According to Robert Strybel, a stringer in Poland for Polonian publications here in the USA:
At one time, female market vendors hired musicians, assembled food and drink and danced in the streets with every male passerby they could get hold off. The hapless victims could buy themselves off, but not very well-to-do males often put up with the abuse for the free drinks and eats they would get. Unlike the gourmet delights that graced the tables of the upper classes, the common folk of town and countryside drank beer and gorzalka (vodka), feasted on fatty sausages, black pudding (kiszka), boiled bacon, tripe and buckwheat pancakes known as racuchy. Paczki were a relative late-comer to the peasant scene and usually turned out heavier and more substantial than those fried in cities and rural manor-houses. The same was true of the other well-known Shrovetide speciality, faworki, which turned out thicker and heavier than the dainty angel-wing pastries of upscale circles and thus were and dubbed chrust or chrusciki (kindling).
Singing, dancing and drinking went on at country inns and masqueraders paraded through the village streets.
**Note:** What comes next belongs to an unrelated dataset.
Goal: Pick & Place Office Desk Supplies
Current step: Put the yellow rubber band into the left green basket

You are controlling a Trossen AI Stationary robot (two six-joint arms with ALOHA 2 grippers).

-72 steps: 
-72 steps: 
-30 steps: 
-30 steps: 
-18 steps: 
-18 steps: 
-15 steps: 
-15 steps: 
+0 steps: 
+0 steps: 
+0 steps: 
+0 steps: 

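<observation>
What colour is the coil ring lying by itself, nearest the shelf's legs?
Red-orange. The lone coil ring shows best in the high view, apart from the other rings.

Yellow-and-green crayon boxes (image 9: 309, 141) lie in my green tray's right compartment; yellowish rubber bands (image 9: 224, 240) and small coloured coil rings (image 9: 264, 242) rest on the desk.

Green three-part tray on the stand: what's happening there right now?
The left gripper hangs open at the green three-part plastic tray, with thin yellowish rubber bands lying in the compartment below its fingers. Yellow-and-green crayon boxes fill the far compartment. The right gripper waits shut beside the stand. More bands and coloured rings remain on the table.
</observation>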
Young bachelors would herd eligible girls together in a large cottage or inn and stage a mock auction as if they were buying cattle or horses.
If a lad found a lass to his liking, he would take her to the hay barn to 'inspect' her more closely. If the girl took a fancy to him, he could expect a colored egg from her come Easter. Many parish priests were often surprisingly tolerant of the carnival goings-on of the younger set, knowing the frolic would eventually lead to the altar. One reason for this was the great stigma attached to any eligible young man or woman who failed to find a mate before the carnival period ended. Such people could expect to have egg shells, chicken feet, turkey necks, herring bones, cattle windpipes and other such nasty things pinned to their clothes. They might also have blocks of wood attached to them: You refused to submit to the yoke of matrimony, so drag this as you go!' But it was all in fun and they could buy themselves off by standing drinks for everyone at the village inn, where everyone laughed, sang and made merry.
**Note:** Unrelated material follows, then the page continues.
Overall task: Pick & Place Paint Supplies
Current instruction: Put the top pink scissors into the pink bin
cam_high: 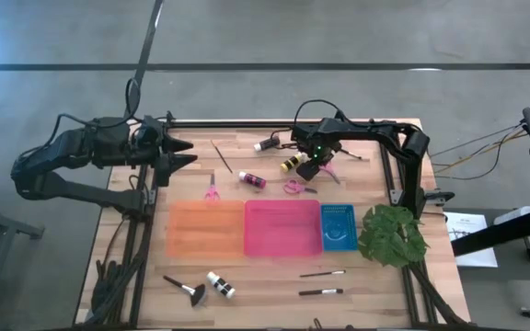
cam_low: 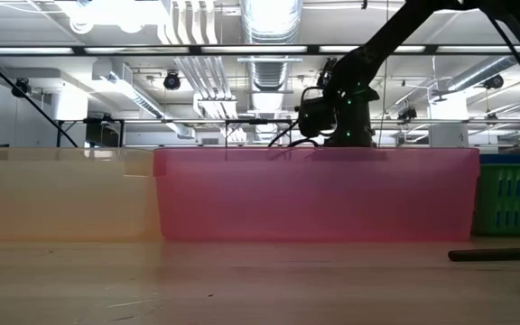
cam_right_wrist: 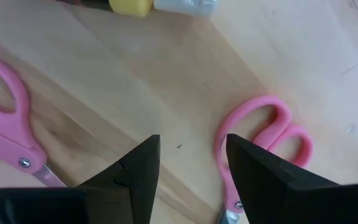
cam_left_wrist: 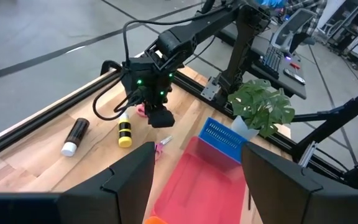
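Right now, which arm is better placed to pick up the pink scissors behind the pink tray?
The right. The right gripper hovers open close above the pink scissors, while the left gripper waits at the table's left edge, far away.

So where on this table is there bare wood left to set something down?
Bare wood shows between the orange tray and the left gripper, and between the white bottle and two brushes. It is crowded around the right gripper.

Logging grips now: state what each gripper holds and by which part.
Nothing is held. The right gripper hovers open above pink scissors; the left gripper waits open, empty.
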Controlling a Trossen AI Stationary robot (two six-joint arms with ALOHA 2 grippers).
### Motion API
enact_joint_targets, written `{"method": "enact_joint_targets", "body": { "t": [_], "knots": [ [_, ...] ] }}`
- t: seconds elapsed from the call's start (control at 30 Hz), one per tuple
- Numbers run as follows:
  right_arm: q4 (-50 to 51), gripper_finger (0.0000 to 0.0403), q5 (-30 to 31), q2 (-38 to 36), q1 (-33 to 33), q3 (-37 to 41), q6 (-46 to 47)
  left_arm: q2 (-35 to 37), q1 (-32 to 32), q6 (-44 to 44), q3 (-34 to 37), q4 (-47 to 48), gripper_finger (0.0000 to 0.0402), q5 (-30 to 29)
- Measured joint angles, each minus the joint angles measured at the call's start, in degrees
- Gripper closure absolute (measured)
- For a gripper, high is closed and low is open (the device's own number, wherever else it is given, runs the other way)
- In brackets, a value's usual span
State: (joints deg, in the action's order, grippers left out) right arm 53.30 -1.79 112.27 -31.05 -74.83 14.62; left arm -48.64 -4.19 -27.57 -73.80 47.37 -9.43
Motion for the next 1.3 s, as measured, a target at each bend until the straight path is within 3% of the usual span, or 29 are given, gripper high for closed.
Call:
{"method": "enact_joint_targets", "body": {
  "t": [0.57,0.93,1.3],
  "knots": [
    [-0.4,0.0226,-4.9,0.2,-2.3,0.2,-1.8,0.0,0.0,-1.5,0.0,0.0,0.0154,0.0],
    [-2.3,0.0332,-5.9,0.0,-2.3,2.4,-2.6,0.0,0.0,-1.5,0.0,0.0,0.0154,0.0],
    [-5.3,0.0390,-5.6,-0.2,-2.3,6.0,-3.3,0.0,0.0,-2.7,0.0,0.0,0.0154,0.0]
  ]
}}
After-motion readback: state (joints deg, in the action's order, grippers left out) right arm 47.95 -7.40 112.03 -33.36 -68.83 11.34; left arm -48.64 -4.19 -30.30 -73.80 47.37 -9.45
The merriment came to an abrupt end on the evening of Shrove Tuesday. Many social gatherings ended before midnight with a snack of salt herring, which would become a dietary mainstay for the next 40 days. According to one folk belief, the devil himself stood outside inns, taverns and houses in which parties were being held, noting down which merry-maker had left the premises after midnight and had therefore committed a mortal sin.
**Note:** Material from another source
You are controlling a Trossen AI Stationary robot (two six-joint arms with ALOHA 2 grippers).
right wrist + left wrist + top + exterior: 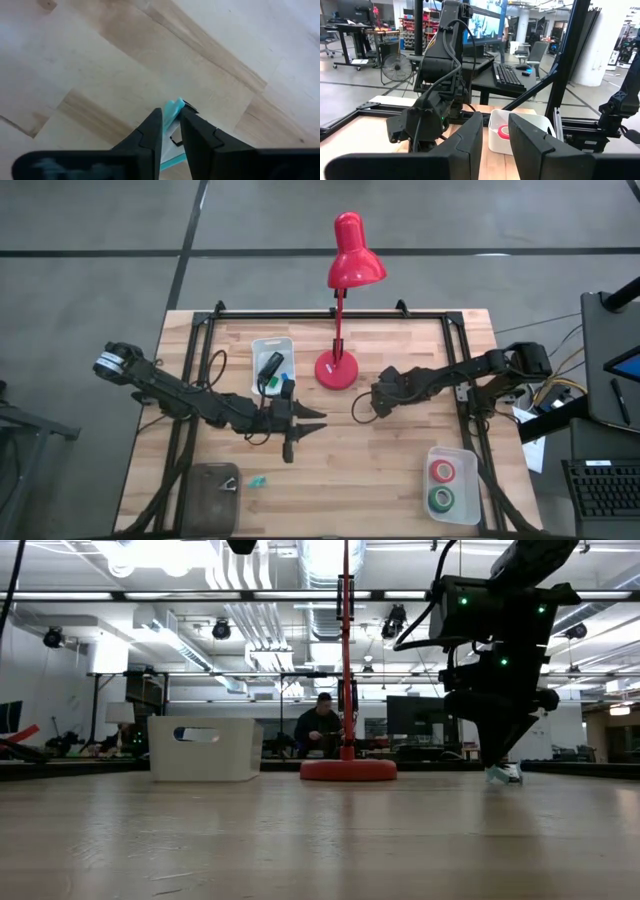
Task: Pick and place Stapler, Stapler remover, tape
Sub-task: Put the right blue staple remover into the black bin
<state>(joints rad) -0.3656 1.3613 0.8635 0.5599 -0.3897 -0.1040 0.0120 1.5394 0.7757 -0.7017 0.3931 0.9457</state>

In other venues the last party of Zapusty lasted until dawn. The revelers would then go directly to Church when light broke on Ash Wednesday to be anointed on the forehead.
Here in Toledo, trying to keep as much of the Polish traditions in practice as possible so that us Poles don’t become too mundane vanilla, I hold a Zapusty celebration on the Saturday preceding Ash Wednesday. The practicality of Saturday is of necessity in secular American culture. I call it Glupi Saturday (foolish Saturday). It is not a completely authentic replication of the Polish celebration because of certain inhibiting factors in American culture. But, the general custom observance is what’s really important.